Stored data ->
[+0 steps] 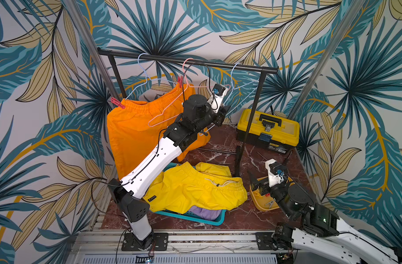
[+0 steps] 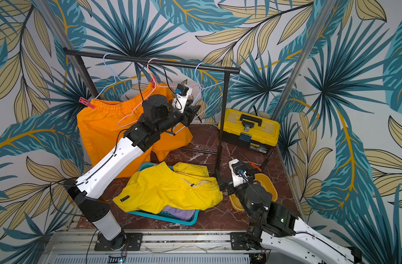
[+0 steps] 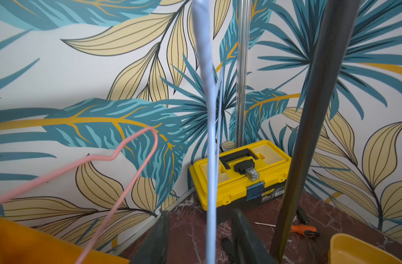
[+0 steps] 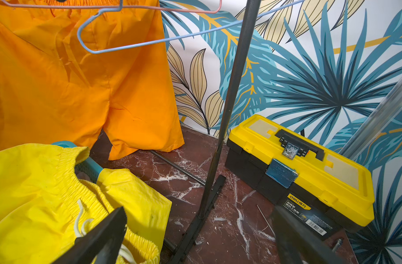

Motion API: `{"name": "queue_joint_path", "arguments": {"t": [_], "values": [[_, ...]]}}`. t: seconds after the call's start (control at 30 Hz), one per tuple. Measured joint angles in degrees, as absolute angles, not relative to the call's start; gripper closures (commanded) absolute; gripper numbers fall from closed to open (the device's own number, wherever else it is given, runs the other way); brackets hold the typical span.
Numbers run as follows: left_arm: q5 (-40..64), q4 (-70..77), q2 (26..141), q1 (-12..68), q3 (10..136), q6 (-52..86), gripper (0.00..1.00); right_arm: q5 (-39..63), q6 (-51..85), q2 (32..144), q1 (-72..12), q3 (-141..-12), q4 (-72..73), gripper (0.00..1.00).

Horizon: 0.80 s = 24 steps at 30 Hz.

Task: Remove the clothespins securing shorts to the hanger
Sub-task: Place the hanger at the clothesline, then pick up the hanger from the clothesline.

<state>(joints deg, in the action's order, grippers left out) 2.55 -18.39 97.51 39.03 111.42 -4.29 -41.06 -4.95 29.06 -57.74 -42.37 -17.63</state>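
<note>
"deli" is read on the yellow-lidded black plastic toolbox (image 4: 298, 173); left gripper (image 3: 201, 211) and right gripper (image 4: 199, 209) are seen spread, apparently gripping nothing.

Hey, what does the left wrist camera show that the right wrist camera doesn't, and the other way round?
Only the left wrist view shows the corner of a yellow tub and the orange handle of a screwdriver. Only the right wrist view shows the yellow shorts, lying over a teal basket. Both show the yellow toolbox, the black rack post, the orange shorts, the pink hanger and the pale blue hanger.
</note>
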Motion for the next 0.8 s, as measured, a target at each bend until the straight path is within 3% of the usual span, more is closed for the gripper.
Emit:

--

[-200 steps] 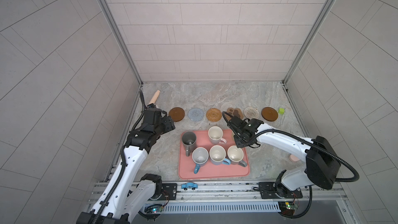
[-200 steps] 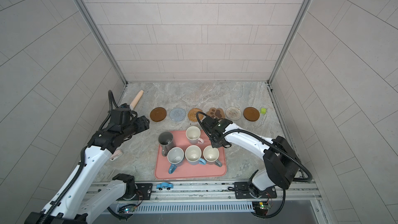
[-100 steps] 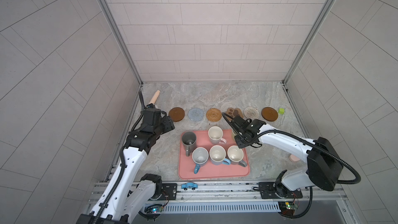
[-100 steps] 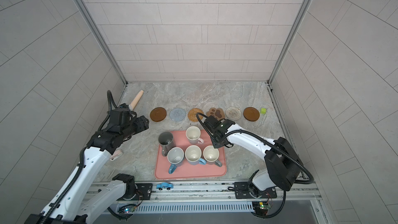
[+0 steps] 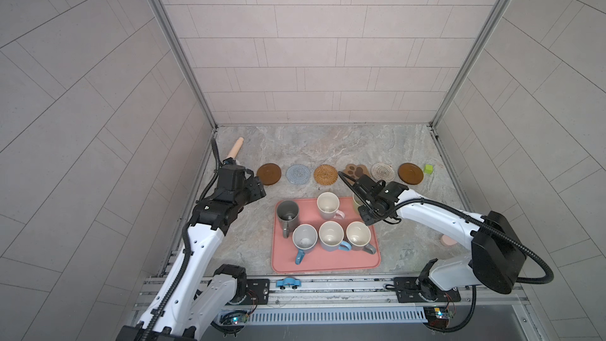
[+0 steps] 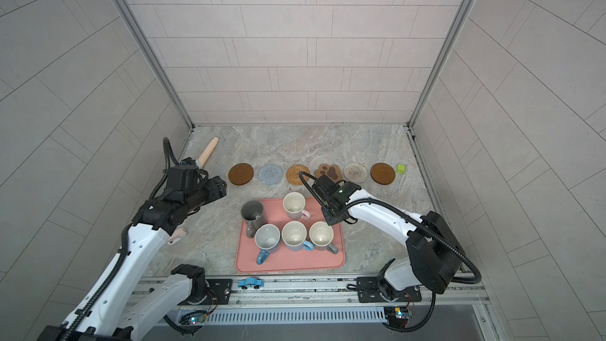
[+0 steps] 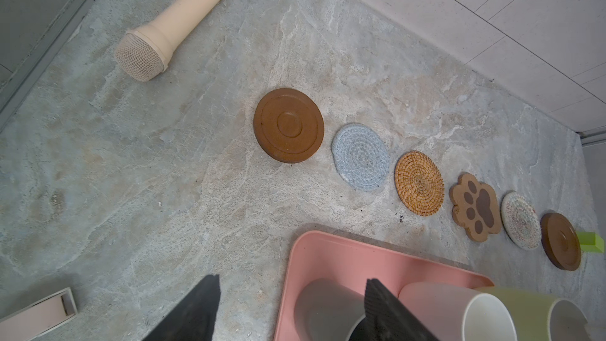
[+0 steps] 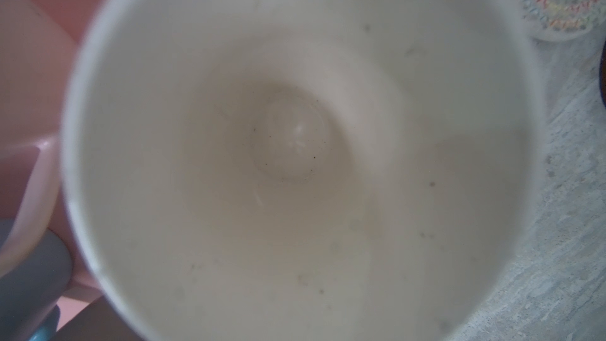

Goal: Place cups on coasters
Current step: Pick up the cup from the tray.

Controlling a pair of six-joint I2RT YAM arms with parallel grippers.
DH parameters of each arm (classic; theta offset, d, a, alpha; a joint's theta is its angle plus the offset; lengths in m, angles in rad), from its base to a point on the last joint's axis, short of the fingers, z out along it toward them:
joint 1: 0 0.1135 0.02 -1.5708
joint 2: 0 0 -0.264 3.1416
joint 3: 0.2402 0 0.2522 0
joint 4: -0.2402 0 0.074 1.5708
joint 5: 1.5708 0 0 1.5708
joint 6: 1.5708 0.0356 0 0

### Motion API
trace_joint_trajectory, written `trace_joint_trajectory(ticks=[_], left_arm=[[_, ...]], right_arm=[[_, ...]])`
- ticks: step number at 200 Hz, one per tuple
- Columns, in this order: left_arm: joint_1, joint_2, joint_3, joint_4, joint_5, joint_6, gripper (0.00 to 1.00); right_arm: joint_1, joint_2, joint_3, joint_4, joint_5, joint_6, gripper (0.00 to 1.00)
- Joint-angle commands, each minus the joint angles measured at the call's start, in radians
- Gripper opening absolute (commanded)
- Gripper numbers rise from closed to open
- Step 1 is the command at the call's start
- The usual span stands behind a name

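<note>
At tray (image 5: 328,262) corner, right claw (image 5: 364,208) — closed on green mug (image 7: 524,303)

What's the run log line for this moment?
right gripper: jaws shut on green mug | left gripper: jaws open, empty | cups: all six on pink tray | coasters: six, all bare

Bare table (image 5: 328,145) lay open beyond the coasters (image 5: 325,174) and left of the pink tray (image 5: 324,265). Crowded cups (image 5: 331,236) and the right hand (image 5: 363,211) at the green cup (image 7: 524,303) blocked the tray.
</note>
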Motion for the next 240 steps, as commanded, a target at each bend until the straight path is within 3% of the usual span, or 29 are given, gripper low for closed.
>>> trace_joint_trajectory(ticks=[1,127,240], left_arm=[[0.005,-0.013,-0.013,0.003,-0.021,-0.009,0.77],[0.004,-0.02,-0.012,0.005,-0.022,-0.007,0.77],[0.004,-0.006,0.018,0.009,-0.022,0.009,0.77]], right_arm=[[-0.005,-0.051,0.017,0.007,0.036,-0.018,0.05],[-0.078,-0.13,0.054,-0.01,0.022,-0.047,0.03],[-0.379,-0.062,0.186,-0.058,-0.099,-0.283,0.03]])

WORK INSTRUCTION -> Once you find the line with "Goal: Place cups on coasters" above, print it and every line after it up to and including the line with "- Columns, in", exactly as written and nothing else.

ANSWER SECTION ->
Goal: Place cups on coasters
Current step: Pick up the cup from the tray.

Controlling a pair of six-joint I2RT YAM arms with parallel grippers.
DH parameters of each arm (classic; theta offset, d, a, alpha; a joint's theta is its angle plus the offset; lengths in m, angles in rad), from its base to a point on the last joint's axis, short of the fingers, z out along it toward them:
joint 1: 0 0.1135 0.02 -1.5708
joint 2: 0 0 -0.264 3.1416
joint 3: 0.2402 0 0.2522 0
joint 4: -0.2402 0 0.074 1.5708
joint 5: 1.5708 0 0 1.5708
joint 6: 1.5708 0.0356 0 0

### Motion API
trace_joint_trajectory, written `trace_joint_trajectory(ticks=[_], left_arm=[[_, ...]], right_arm=[[_, ...]])`
- ticks: step number at 200 Hz, one per tuple
- Columns, in this order: left_arm: joint_1, joint_2, joint_3, joint_4, joint_5, joint_6, gripper (0.00 to 1.00); right_arm: joint_1, joint_2, joint_3, joint_4, joint_5, joint_6, gripper (0.00 to 1.00)

With that, the answer is finished.